The Court of Appeals of Washington, Division One
May 7, 2007
138 Wn. App. 1032 (Wash. Ct. App. 2007)

Opinion

No. 57440-0-I.

May 7, 2007.

Petition for relief from personal restraint.


Petition granted and judgment reversed and remanded by unpublished per curiam opinion.


After a road rage confrontation, the State charged Michael Relfe with one count of first degree assault for shooting James Lee. In his personal restraint petition Relfe claims that his trial counsel was ineffective in failing to request a jury instruction on the lesser included offense of second degree assault. Because there was no legitimate reason to not request an instruction on second degree assault based on the facts of this case, we grant Relfe's personal restraint petition, reverse his conviction and remand for a new trial.

FACTS

While they were both stopped at a traffic light, Michael Relfe and James Lee exchanged obscene hand gestures. Lee followed Relfe in his flatbed truck, sideswiped Relfe's car on the driver's side, and then drove away. Relfe pursued Lee in an attempt to get his license number. They stopped on the side of the road three times. Each time Lee got out of his truck, came over to Relfe's car, reached into the car and slapped and hit Relfe. The third time, Relfe picked up his handgun, which was on the car seat. When Lee saw the gun, he turned around and began to leave. Relfe fired one shot, hitting Lee in the back and causing substantial injuries. Relfe told police that he only intended to scare Lee and did not aim the gun at him.

The State charged Relfe with one count of first degree assault while armed with a firearm. Relfe testified at the first trial, which resulted in a hung jury. Relfe did not testify at the second trial, and the jury convicted him as charged. On appeal, Relfe argued that the State elicited impermissible opinion testimony from a detective. This court affirmed the conviction. Relfe timely filed a personal restraint petition.

ANALYSIS

In his personal restraint petition, Relfe must show either: (1) actual and substantial prejudice arising from constitutional error, or (2) nonconstitutional error that inherently results in a "complete miscarriage of justice." Relfe contends that trial counsel provided ineffective assistance of counsel when he failed to request an instruction on the lesser crime of second degree assault. The State contends Relfe was not entitled to an instruction on assault in the second degree. In the alternative, the State argues the attorney's decision to not request an instruction was tactical and therefore not ineffective.
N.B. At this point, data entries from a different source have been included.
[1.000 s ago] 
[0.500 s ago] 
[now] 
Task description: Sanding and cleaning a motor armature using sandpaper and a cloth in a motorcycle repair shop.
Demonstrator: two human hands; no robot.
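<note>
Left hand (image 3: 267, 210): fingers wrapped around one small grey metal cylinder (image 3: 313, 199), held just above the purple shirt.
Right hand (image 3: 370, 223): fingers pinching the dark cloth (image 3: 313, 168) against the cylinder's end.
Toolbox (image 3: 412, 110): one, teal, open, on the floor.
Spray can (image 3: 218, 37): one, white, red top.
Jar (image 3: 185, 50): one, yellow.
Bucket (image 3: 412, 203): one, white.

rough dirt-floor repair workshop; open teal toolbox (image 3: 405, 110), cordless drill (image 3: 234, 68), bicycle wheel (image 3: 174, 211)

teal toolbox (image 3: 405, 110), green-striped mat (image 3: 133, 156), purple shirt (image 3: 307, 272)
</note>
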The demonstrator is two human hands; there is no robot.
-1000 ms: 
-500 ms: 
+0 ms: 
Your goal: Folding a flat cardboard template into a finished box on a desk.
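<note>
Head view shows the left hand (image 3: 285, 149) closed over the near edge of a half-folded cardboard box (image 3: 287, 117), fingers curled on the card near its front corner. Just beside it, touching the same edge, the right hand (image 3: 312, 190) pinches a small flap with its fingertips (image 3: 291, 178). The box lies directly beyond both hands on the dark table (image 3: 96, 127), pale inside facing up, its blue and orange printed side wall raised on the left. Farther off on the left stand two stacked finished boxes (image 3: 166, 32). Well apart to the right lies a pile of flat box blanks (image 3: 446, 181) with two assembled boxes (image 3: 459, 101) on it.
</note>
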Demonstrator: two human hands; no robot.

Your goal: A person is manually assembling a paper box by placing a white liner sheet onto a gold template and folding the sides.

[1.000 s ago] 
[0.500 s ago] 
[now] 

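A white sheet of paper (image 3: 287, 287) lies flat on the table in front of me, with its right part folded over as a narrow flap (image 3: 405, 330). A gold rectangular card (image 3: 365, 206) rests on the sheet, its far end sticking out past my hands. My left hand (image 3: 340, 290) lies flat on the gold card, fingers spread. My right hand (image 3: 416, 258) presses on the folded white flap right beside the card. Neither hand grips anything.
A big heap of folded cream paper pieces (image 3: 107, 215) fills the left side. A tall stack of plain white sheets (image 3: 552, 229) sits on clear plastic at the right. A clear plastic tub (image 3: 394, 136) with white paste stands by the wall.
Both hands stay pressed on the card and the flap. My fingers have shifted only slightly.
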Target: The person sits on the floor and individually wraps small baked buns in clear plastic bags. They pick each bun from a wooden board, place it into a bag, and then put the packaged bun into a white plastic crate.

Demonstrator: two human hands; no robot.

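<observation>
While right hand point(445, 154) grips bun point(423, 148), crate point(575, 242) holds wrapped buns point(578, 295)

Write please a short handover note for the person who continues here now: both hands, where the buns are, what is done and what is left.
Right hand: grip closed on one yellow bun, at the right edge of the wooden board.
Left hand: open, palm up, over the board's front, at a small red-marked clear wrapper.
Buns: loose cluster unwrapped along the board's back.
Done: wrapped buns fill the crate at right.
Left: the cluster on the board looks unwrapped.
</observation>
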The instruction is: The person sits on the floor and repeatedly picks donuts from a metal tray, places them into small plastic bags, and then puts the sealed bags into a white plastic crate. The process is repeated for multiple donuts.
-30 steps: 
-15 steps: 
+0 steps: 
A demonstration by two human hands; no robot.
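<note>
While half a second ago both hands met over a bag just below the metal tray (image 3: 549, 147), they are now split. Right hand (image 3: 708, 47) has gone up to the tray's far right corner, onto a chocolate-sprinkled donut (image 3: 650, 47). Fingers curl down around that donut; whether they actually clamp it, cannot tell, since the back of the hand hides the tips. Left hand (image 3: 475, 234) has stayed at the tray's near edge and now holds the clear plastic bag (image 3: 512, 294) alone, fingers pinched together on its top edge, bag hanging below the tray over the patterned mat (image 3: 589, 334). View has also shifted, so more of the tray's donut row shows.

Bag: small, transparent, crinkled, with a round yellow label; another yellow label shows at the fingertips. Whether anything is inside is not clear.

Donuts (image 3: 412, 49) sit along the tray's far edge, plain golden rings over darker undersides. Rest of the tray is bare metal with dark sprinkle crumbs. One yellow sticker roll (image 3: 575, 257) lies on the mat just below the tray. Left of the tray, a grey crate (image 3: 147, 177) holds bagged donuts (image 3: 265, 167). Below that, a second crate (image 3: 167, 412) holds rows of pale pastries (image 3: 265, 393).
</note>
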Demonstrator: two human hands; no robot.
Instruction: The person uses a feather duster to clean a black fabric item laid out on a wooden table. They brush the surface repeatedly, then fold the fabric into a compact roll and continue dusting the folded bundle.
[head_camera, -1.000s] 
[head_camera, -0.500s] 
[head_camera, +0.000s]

To prevail on a claim of ineffective assistance of counsel, Relfe must overcome a strong presumption of reasonable assistance and show that his attorney's representation was both deficient and prejudicial to his defense.

In the Matter of the Pers. Restraint of Cook, 114 Wn.2d 802, 813, 792 P.2d 506 (1990); In the Matter of the Pers. Restraint of Hews, 99 Wn.2d 80, 88, 660 P.2d 263 (1983).

In the Matter of the Pers. Restraint of Pirtle, 136 Wn.2d 467, 487, 965 P.2d 593 (1998), citing Strickland v. Washington, 466 U.S. 682, 689, 104 S. Ct. 2052, 80 L. Ed. 2d 674 (1984).

Strickland, 466 U.S. at 686; State v. McFarland, 127 Wn.2d 322, 334-35, 899 P.2d 1251 (1995).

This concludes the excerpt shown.